胃バイパス手術の適応条件とは?

胃バイパス手術は、従来の食事制限や運動だけでは効果が得られない場合に選択肢となる、体重減少を目的とした手術です。しかし、すべての人が受けられるわけではなく、手術を受けるためには一定の基準を満たす必要があります。本記事では、胃バイパス手術の適応条件や手術の概要、期待できる効果や注意点について解説します。

手術の概要

胃バイパス手術は、胃の容量を小さくすることで食事量を自然に制限する手術です。手術中に胃の上部に小さなポーチ(袋)を作り、そこを小腸に直接つなげます。これにより、食べたものが胃の大部分を通過せず、早い段階で満腹感が得られ、摂取カロリーが減少します。多くの患者が手術直後から体重減少を実感します。

適応条件(資格)

  • 年齢が18歳以上65歳以下であること。
  • 体格指数(BMI)が40以上、またはBMIが35以上で肥満関連の合併症(糖尿病、高血圧、睡眠時無呼吸症候群など)があること。
  • 食事療法や運動療法など、他の減量方法で十分な効果が得られなかったことが医学的に記録されていること。
  • 手術と術後の生活習慣の変化について理解し、遵守できる精神的な成熟度があること。

合併症や併存疾患がある場合の考慮点

以下のような肥満に伴う疾患があると、BMIが40未満でも手術が推奨されることがあります。

  • 睡眠時無呼吸症候群
  • 高血圧
  • 2型糖尿病
  • 高コレステロール血症
  • 心疾患
  • 変形性関節症や胆嚢疾患など

期待できる効果

手術後、ほとんどの患者はすぐに体重が減少し始め、12か月間で最大の減量が見られます。
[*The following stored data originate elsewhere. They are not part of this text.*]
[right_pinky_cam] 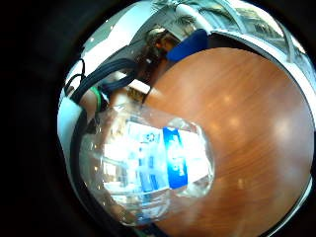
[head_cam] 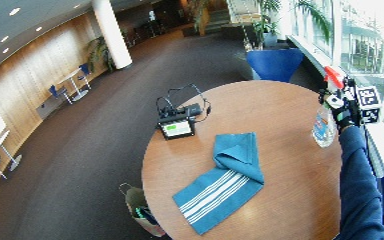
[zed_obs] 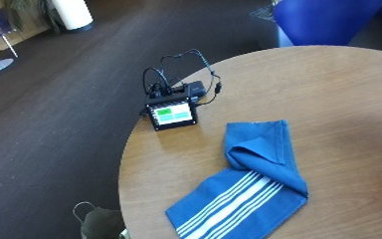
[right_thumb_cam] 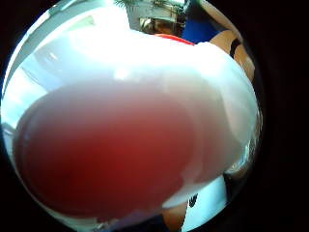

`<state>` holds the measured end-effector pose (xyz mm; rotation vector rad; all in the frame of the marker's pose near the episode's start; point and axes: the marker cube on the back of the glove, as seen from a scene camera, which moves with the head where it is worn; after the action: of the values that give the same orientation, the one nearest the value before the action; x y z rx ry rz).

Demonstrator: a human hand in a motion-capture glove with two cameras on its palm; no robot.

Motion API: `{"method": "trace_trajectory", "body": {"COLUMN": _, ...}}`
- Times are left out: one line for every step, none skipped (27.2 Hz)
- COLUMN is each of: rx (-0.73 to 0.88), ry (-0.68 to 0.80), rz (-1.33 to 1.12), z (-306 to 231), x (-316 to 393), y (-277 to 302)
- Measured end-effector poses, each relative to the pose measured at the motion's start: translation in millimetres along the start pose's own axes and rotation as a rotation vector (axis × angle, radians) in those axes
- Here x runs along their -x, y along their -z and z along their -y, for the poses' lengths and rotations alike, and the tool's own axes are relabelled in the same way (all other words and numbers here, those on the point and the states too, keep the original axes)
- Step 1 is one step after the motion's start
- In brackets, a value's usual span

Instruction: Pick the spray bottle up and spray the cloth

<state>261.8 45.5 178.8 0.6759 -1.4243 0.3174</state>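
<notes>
Spray bottle is in my gloved right hand; my fingers are curled round its neck just under the red trigger head, so the grip is closed on it. I hold it upright at the far right side of the round wooden table; whether its base rests on the wood or hangs just above it, I cannot tell. My dark blue sleeve runs along the table's right side up to the glove.

Bottle body is clear plastic with a blue and white label; from the little-finger side it fills much of the view, with the tabletop beyond it. From the thumb side, the pale white and red head fills nearly everything.

Blue cloth with white stripes lies folded over itself in the middle of the table, well apart from the bottle and my hand. A small black device with a lit green screen and cables sits near the table's left edge.
</notes>
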Motion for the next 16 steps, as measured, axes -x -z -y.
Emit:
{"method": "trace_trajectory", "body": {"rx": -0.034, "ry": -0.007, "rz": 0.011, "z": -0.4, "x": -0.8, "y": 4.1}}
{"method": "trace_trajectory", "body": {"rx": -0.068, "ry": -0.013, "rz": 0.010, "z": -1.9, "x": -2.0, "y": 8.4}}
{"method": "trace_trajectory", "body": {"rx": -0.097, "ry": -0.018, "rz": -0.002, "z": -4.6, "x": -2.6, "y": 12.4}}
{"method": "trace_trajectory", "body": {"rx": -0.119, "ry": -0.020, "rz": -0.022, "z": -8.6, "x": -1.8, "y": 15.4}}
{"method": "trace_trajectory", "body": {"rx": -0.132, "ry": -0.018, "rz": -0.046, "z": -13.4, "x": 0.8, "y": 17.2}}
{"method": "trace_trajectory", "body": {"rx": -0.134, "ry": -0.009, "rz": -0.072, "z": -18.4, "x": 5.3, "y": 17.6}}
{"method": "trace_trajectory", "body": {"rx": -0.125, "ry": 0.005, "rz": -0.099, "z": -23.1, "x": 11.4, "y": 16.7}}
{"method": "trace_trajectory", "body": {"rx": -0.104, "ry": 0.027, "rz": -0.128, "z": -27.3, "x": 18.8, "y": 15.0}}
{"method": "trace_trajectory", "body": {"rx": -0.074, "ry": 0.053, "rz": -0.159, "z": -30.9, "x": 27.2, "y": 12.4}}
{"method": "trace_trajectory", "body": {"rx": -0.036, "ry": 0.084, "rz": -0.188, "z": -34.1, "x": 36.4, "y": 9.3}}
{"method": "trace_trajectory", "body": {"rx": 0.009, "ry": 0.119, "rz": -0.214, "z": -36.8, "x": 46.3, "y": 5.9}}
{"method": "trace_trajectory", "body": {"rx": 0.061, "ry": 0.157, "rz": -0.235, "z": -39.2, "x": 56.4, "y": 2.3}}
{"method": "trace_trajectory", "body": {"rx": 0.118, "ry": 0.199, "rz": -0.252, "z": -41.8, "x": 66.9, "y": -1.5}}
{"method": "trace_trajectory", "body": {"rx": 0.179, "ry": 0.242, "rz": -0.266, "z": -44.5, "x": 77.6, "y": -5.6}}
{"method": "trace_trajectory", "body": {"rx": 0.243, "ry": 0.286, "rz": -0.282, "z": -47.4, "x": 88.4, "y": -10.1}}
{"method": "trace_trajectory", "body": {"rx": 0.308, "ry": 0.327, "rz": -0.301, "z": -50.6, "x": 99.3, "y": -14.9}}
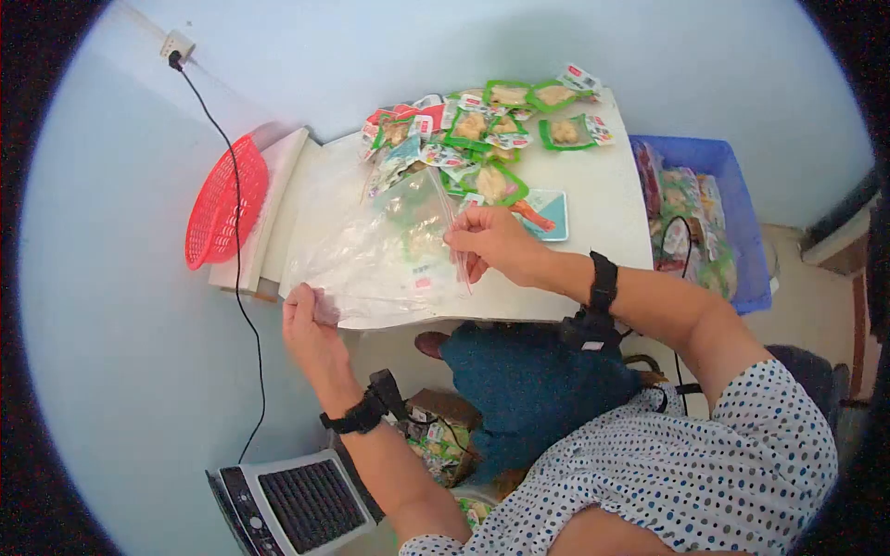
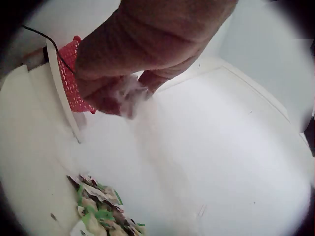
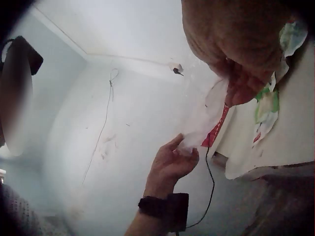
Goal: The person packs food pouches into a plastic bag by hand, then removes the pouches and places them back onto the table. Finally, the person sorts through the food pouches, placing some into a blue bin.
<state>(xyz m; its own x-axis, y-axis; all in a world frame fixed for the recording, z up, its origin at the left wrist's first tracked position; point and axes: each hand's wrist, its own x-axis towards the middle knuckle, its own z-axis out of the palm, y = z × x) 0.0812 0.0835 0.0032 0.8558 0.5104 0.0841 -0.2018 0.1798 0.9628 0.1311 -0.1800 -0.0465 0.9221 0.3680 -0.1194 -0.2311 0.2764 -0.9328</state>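
Nearest to us is the dotted shirt (image 1: pixel 686 463), before the near side of the table (image 1: pixel 607 176), and the blue trousers (image 1: pixel 528 394) go partly under this table. Also near, below the left part of the table, we see a box (image 1: pixel 436 445) with packets inside, and further to the left of it stands a grey machine (image 1: pixel 311 505) with a black grille. Our left hand (image 1: pixel 313 324) is at the near left corner of the table; its thumb and fingers are together, clamped on a corner of the clear bag (image 1: pixel 371 269). Our right hand (image 1: pixel 491 243) is above the near middle of the table, and its fingers pinch the opposite edge of the same bag. So the bag is spread between the two hands, over the near left part of the table; we cannot tell if it touches the surface. Just beyond the right hand, a flat tray (image 1: pixel 558 204) lies on the table. Left of the table we find the red basket (image 1: pixel 227 208), and right of it the blue tub (image 1: pixel 749 222), filled with packets. At the far side of the table lies a heap of green-edged packets (image 1: pixel 470 127). Farthest, beyond the table's left side, a socket (image 1: pixel 178 44) is on the wall.
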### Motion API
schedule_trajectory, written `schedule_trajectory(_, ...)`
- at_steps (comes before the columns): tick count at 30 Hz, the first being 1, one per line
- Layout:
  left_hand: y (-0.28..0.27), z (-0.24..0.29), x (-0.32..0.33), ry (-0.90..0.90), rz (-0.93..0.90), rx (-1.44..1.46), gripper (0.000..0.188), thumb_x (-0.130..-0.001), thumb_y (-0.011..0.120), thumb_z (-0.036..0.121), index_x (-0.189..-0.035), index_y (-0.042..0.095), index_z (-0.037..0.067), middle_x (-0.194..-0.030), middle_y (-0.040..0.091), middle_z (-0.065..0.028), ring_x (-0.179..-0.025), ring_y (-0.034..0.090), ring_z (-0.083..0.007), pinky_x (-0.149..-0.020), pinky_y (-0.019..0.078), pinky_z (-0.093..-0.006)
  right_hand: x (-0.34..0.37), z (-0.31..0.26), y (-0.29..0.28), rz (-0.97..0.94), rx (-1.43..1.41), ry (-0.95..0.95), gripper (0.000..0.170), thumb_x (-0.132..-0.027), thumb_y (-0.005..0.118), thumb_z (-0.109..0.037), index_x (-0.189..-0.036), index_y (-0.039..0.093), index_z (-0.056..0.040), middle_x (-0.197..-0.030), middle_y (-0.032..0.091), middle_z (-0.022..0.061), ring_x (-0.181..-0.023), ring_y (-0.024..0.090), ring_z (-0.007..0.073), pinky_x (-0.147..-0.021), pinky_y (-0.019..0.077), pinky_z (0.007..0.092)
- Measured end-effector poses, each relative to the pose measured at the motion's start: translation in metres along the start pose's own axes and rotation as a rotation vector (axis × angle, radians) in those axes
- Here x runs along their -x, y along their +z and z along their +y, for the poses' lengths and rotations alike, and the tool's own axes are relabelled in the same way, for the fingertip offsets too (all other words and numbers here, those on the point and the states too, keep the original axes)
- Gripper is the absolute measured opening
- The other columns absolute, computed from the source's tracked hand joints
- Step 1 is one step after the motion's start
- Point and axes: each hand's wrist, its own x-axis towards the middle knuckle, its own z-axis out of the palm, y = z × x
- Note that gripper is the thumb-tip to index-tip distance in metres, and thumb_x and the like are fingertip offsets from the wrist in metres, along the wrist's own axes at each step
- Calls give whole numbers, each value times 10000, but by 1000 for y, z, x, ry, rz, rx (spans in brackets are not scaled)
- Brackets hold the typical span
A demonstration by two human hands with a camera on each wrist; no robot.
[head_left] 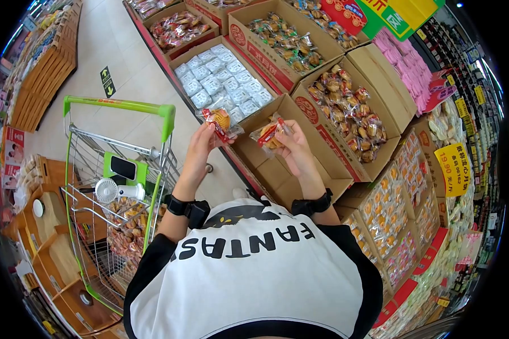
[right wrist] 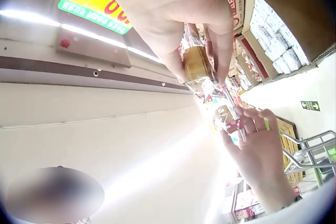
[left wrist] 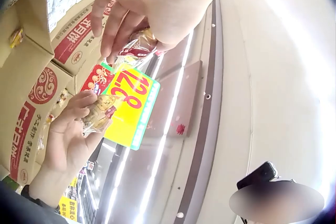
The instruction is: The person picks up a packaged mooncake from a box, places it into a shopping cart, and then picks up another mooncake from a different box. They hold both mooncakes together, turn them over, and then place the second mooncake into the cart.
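Observation:
In the head view the left hand pinches a round golden pastry in clear and red wrapping. My right hand grips a second wrapped pastry, a short gap to the right of the first. Both are held up over the near edge of an open cardboard box. The left wrist view shows the left hand's fingers around its wrapper. From the right wrist, a brown pastry shows between the right thumb and fingers.
Behind the hands lie white packets in a box, with boxes of wrapped pastries to the right. A green-handled shopping cart stands at the left, holding a bag of pastries. A small white fan is by its handle.

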Motion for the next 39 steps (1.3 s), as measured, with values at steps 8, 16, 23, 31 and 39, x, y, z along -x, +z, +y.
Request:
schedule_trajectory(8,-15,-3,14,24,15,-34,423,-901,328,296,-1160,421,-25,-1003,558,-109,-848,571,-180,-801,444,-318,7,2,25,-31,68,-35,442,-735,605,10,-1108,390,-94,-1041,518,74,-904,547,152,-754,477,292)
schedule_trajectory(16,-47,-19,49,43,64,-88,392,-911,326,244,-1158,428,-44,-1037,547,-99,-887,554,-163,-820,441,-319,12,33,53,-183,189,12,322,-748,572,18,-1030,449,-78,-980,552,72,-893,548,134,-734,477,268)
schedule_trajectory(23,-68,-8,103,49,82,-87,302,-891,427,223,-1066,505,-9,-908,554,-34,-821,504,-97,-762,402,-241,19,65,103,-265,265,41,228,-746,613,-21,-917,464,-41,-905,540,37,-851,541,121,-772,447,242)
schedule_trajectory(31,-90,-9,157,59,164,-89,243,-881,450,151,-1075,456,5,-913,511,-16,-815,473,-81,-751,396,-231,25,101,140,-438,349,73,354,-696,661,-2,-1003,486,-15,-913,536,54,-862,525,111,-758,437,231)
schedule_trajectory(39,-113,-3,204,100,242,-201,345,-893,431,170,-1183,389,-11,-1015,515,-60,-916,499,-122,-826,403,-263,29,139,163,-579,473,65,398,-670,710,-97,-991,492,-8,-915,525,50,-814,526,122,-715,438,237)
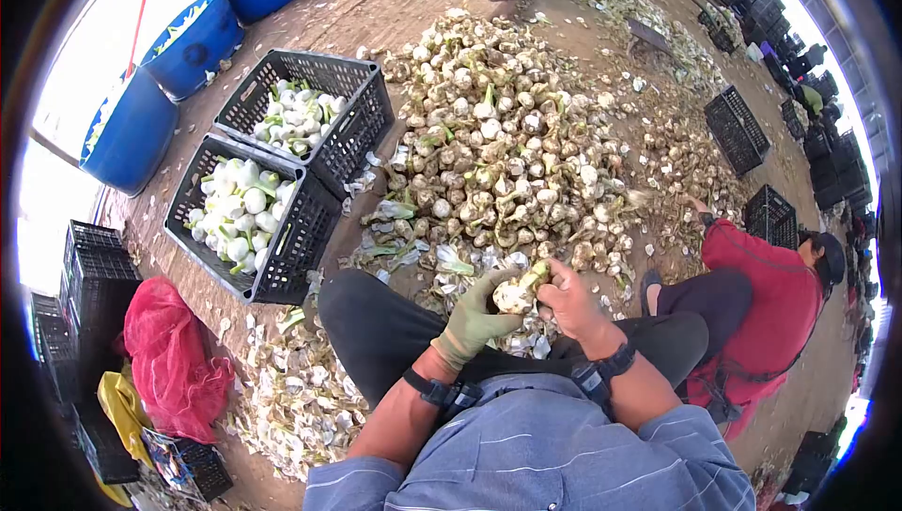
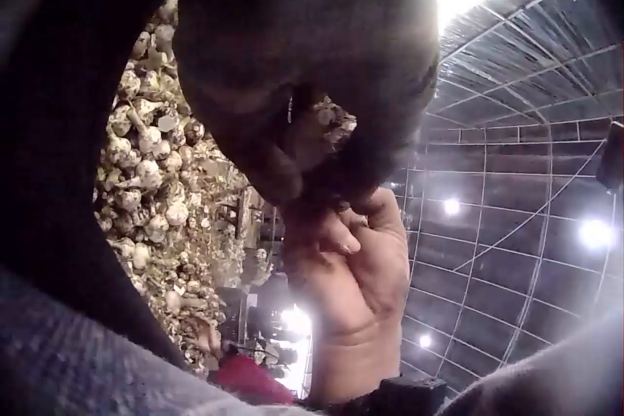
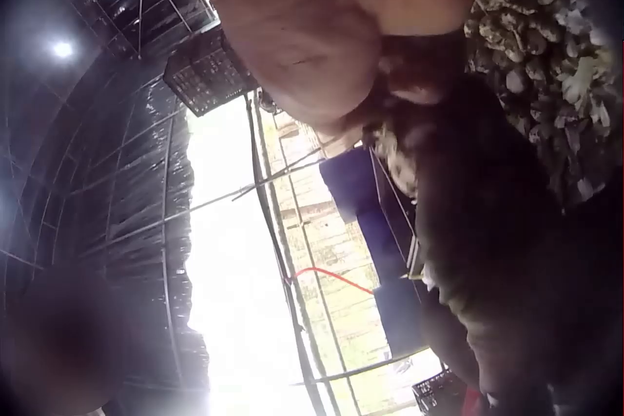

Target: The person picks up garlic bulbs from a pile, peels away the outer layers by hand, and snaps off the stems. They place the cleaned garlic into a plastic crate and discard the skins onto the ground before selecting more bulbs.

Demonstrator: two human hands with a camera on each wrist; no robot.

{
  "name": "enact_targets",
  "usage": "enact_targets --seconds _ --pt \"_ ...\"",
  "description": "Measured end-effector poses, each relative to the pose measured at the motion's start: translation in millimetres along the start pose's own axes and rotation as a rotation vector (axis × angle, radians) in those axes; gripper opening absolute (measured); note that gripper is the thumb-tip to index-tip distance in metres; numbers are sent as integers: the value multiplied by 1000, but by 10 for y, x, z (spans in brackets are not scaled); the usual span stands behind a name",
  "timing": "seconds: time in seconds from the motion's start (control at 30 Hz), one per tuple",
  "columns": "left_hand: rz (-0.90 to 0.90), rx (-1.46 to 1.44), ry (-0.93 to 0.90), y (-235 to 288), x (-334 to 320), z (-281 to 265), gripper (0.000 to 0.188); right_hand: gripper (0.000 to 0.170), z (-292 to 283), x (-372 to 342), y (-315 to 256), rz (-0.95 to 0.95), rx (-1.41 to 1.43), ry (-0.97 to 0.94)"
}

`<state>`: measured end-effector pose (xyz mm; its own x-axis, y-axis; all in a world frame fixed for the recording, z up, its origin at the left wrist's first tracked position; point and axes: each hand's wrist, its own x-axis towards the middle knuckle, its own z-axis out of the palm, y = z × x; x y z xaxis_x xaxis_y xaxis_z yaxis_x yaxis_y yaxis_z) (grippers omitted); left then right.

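Observation:
In the head view my left hand (image 1: pixel 470 321), in a pale green glove, grips a dirty garlic bulb (image 1: pixel 512 299) from the left, above my lap. My bare right hand (image 1: pixel 575 309) pinches the bulb's right side, the thumb beside its green stem stub. The left wrist view shows the glove as a dark shape, with the right hand's curled fingers (image 2: pixel 336 236) against it. From the right wrist, a small part of the bulb (image 3: pixel 395 158) shows between both hands. A large heap of untrimmed garlic (image 1: pixel 507 135) lies just beyond my knees.
Two black crates, a nearer one (image 1: pixel 293 246) and a farther one (image 1: pixel 355 121), hold clean white bulbs. Blue tubs (image 1: pixel 141 140) stand behind them. Loose garlic skins (image 1: pixel 301 408) cover the floor at left, near a red mesh sack (image 1: pixel 169 351). A person in red (image 1: pixel 766 295) sits at right.

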<state>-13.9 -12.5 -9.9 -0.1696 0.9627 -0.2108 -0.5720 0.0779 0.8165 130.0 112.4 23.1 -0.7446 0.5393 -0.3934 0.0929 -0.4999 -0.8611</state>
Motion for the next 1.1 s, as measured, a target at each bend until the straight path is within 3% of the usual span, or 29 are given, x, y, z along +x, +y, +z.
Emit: enact_targets --seconds 0.1,0.23,0.33,0.4,0.5,0.57,0.6,0.7,0.83,0.87,0.97,1.0,1.1 --pt "-67 -53 -49 20 -3 15 72 29 -134 -35 40 -19 -66 -25" --pt "61 153 -21 19 13 69 72 35 -133 -105 21 -26 -85 2" --pt "88 238 27 5 13 102 71 36 17 -109 30 -135 -321 169" --pt "38 194 62 7 26 96 68 30 -26 -83 51 -187 -382 130" --pt "-60 -424 46 -101 79 -16 63 16 -107 -72 28 -310 -563 39" --pt "-84 -408 18 -160 45 -69 64 11 -193 -40 24 -503 -727 -71" --pt "-103 -402 -18 -164 39 -74 64 7 -235 -7 20 -492 -787 -10" --pt "-105 -436 -88 -128 31 -43 68 11 -325 -30 -30 -241 -542 234" --pt "-114 -430 -67 -126 39 -50 75 22 -546 -2 -52 -245 -300 313" --pt "-115 -417 -49 -139 64 -63 74 31 -576 -45 -119 -212 -376 211" --pt "-131 -336 12 -189 118 -97 61 40 -506 -189 -101 -105 -1102 17" --pt "-154 -284 43 -191 120 -83 58 42 -332 -237 -266 -55 -1071 63" --pt "-159 -170 148 -145 94 60 52 36 -168 -248 -389 -219 -923 110"
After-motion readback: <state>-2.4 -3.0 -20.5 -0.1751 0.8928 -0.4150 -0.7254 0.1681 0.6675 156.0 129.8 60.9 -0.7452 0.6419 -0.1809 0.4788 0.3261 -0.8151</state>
研究によっては4年にわたり体重減少が続くケースも報告されています。患者の約75%が余分な体重の75〜78%を減らすことができ、糖尿病や睡眠時無呼吸症候群、喘息、高血圧、逆流性食道炎、関節炎などの合併症が改善または消失することが多いです。また、体重減少に伴う生活の質向上や幸福感の増加も報告されています。

注意点・リスク

胃バイパス手術の主なリスクは、栄養素やカロリーの吸収が著しく減少することです。そのため、術後はビタミン・ミネラルのサプリメントを継続的に摂取する必要があります。また、手術部位の合併症(縫合部の破れ、胃バイパス部の拡張、潰瘍、食後の嘔吐や吐き気)も報告されています。さらに、術後も食事指導や運動を継続しないと、体重が再び増加する可能性があります。胃バイパス手術は一生涯にわたる健康管理と生活習慣の維持が不可欠です。

まとめ

胃バイパス手術は、適切な適応条件を満たす肥満患者にとって有効な減量手段ですが、術後の栄養管理や生活習慣の維持が成功の鍵となります。手術を検討する際は、医師と十分に相談し、長期的なコミットメントを持つことが重要です。